#### Provided material:

★ ★ ★ ★ ★ ★ ★

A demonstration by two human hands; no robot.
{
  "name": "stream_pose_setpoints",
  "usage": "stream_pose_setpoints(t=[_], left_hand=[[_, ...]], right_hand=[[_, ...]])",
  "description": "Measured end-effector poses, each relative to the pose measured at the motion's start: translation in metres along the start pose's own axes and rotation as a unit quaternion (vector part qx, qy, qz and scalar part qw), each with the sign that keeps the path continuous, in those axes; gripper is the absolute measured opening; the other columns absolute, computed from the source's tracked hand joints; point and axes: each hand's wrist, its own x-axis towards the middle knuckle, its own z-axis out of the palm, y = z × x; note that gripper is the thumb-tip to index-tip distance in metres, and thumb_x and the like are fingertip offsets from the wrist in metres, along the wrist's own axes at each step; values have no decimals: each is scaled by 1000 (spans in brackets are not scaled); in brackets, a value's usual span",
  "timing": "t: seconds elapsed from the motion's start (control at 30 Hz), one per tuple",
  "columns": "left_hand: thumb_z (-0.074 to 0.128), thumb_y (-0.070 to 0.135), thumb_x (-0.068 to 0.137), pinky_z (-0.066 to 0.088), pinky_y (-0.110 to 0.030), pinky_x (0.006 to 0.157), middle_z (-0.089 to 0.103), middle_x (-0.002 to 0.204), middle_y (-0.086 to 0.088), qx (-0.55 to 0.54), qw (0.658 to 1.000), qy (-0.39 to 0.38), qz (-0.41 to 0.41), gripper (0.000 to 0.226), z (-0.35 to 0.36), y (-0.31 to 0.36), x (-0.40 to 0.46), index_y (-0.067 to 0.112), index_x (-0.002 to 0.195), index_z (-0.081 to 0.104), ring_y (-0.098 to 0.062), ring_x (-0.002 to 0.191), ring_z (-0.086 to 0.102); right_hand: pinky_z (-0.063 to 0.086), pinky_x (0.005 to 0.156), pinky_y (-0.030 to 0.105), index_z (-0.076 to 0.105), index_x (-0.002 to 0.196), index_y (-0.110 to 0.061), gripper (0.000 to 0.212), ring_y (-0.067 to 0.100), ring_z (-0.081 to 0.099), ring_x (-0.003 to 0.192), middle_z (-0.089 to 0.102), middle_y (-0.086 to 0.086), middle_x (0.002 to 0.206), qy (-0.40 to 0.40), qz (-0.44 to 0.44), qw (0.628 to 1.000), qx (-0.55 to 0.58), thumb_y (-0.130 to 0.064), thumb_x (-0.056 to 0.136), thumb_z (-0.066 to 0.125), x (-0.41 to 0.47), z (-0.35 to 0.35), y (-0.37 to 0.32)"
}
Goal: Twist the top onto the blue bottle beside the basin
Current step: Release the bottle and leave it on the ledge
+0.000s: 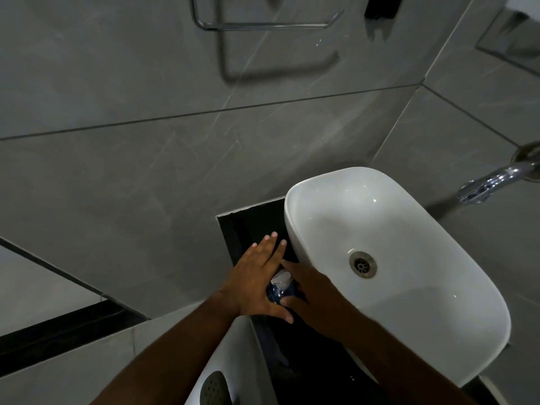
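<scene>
Beside the glossy oval basin (pixel 409 229), both hands flank the translucent blue bottle (pixel 282 293).

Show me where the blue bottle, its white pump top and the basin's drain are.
blue bottle (pixel 281 294): head view, on its blue body between the hands.
white pump top (pixel 281 278): head view, on the pump head.
drain (pixel 363 264): head view, on the metal grate in the basin's bottom.

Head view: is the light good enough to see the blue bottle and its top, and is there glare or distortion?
Head view: dim; the blue bottle and its pale top sit half hidden between left hand and right hand; small highlights glare on the basin; wide-angle lens bends tile lines.
</scene>
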Motion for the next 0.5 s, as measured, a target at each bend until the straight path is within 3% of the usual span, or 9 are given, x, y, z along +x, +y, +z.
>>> stream_pose_setpoints(t=[0.07, 0.13, 0.23, 0.33, 0.4, 0.5], left_hand=[[62, 91, 55, -4, -37, 120, -7, 163, -7, -55, 997, 30, -40, 140, 5, 4, -15, 22, 153, -9, -18, 149, -9], [67, 84, 60, 13, -36, 119, 12, 161, -3, -120, 989, 49, -72, 126, 10, 10, -30, 20, 154, 11, -20, 149, 13], [78, 61, 67, 34, -26, 105, 51, 141, -4, -199, 968, 95, -120, 96, 17, 13, -41, 12, 142, 44, -22, 127, 51], [89, 40, 68, 38, -20, 99, 58, 133, -8, -225, 956, 118, -148, 87, 13, 3, -36, 8, 138, 49, -19, 119, 55], [91, 32, 68, 38, -19, 98, 57, 133, -10, -231, 950, 135, -161, 86, 5, -12, -30, 6, 138, 49, -18, 118, 54], [92, 24, 67, 38, -21, 98, 56, 133, -16, -220, 946, 155, -179, 85, -12, -42, -14, 1, 136, 49, -21, 118, 54]], right_hand=[[23, 111, 17, 26, 149, -20, 63, 13, 36, 140, 37, -2, 153, 47, 47, 998, -18, -25, 94, 57, -6, 19, 4], [23, 106, 10, 31, 147, -14, 55, 12, 40, 135, 42, 2, 149, 90, 105, 990, 29, -20, 97, 53, -5, 34, 5], [40, 93, 7, 57, 127, -7, 30, 4, 56, 100, 64, 4, 118, 120, 105, 984, 76, -13, 98, 51, 4, 46, 4], [40, 65, -6, 66, 103, -7, 17, -7, 53, 71, 67, 0, 90, 112, 94, 985, 95, -11, 98, 50, 23, 45, 1], [39, 61, -8, 66, 95, -9, 16, -8, 52, 67, 63, -6, 80, 104, 89, 986, 94, -9, 97, 50, 43, 44, -5], [37, 59, -6, 67, 95, 0, 17, 7, 53, 69, 68, 10, 88, 114, 73, 988, 70, -6, 95, 52, 85, 41, -18]])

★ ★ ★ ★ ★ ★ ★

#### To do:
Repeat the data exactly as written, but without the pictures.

#### Answer below:
A demonstration by two human hands; no robot.
{
  "name": "stream_pose_setpoints",
  "usage": "stream_pose_setpoints(t=[_], left_hand=[[_, ...]], right_hand=[[_, ...]])",
  "description": "Measured end-effector poses, each relative to the pose measured at the motion's start: translation in metres along the start pose's own axes and rotation as a unit quaternion (vector part qx, qy, qz and scalar part qw), each with the sign that keeps the path continuous, in those axes; gripper is the absolute measured opening; the other columns absolute, computed from the source's tracked hand joints; point and axes: each hand's wrist, its own x-axis towards the middle knuckle, its own z-axis out of the palm, y = z × x; note that gripper is the thumb-tip to index-tip distance in metres, and thumb_x and the like are fingertip offsets from the wrist in metres, along the wrist's own axes at each step; values have no decimals: each is scaled by 1000 (spans in brackets are not scaled); in brackets, a value's usual span",
  "timing": "t: seconds elapsed from the motion's start (control at 30 Hz), one per tuple",
  "columns": "left_hand: thumb_z (-0.074 to 0.128), thumb_y (-0.070 to 0.135), thumb_x (-0.068 to 0.137), pinky_z (-0.066 to 0.088), pinky_y (-0.110 to 0.030), pinky_x (0.006 to 0.157), middle_z (-0.089 to 0.103), middle_x (-0.002 to 0.204), middle_y (-0.086 to 0.088), qx (-0.55 to 0.54), qw (0.658 to 1.000), qy (-0.39 to 0.38), qz (-0.41 to 0.41), gripper (0.000 to 0.226), z (-0.35 to 0.36), y (-0.31 to 0.36), x (-0.40 to 0.46), index_y (-0.067 to 0.112), index_x (-0.002 to 0.195), index_z (-0.081 to 0.104), ring_y (-0.098 to 0.062), ring_x (-0.002 to 0.191), ring_z (-0.086 to 0.102); right_hand: pinky_z (-0.063 to 0.086), pinky_x (0.005 to 0.156), pinky_y (-0.030 to 0.105), index_z (-0.076 to 0.105), index_x (-0.002 to 0.196), index_y (-0.110 to 0.061), gripper (0.000 to 0.212), ring_y (-0.067 to 0.100), ring_z (-0.081 to 0.099), ring_x (-0.003 to 0.192), middle_z (-0.089 to 0.102), middle_y (-0.086 to 0.086), middle_x (0.002 to 0.206), qy (-0.40 to 0.40), qz (-0.44 to 0.44), qw (0.628 to 1.000), qx (-0.55 to 0.58), thumb_y (-0.130 to 0.064), thumb_x (-0.056 to 0.136), thumb_z (-0.066 to 0.125), x (-0.41 to 0.47), z (-0.35 to 0.35), y (-0.37 to 0.32)"
}
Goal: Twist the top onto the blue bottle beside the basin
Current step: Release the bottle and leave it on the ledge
+0.000s: 
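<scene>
Beside the glossy oval basin (pixel 409 229), both hands flank the translucent blue bottle (pixel 282 293).

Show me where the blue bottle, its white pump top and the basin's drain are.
blue bottle (pixel 281 294): head view, on its blue body between the hands.
white pump top (pixel 281 278): head view, on the pump head.
drain (pixel 363 264): head view, on the metal grate in the basin's bottom.

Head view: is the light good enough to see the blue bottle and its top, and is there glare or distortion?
Head view: dim; the blue bottle and its pale top sit half hidden between left hand and right hand; small highlights glare on the basin; wide-angle lens bends tile lines.
</scene>
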Motion for the next 0.5 s, as measured, a target at each bend until the straight path is within 3% of the usual span, or 9 are given, x, y, z along +x, +y, +z.
>>> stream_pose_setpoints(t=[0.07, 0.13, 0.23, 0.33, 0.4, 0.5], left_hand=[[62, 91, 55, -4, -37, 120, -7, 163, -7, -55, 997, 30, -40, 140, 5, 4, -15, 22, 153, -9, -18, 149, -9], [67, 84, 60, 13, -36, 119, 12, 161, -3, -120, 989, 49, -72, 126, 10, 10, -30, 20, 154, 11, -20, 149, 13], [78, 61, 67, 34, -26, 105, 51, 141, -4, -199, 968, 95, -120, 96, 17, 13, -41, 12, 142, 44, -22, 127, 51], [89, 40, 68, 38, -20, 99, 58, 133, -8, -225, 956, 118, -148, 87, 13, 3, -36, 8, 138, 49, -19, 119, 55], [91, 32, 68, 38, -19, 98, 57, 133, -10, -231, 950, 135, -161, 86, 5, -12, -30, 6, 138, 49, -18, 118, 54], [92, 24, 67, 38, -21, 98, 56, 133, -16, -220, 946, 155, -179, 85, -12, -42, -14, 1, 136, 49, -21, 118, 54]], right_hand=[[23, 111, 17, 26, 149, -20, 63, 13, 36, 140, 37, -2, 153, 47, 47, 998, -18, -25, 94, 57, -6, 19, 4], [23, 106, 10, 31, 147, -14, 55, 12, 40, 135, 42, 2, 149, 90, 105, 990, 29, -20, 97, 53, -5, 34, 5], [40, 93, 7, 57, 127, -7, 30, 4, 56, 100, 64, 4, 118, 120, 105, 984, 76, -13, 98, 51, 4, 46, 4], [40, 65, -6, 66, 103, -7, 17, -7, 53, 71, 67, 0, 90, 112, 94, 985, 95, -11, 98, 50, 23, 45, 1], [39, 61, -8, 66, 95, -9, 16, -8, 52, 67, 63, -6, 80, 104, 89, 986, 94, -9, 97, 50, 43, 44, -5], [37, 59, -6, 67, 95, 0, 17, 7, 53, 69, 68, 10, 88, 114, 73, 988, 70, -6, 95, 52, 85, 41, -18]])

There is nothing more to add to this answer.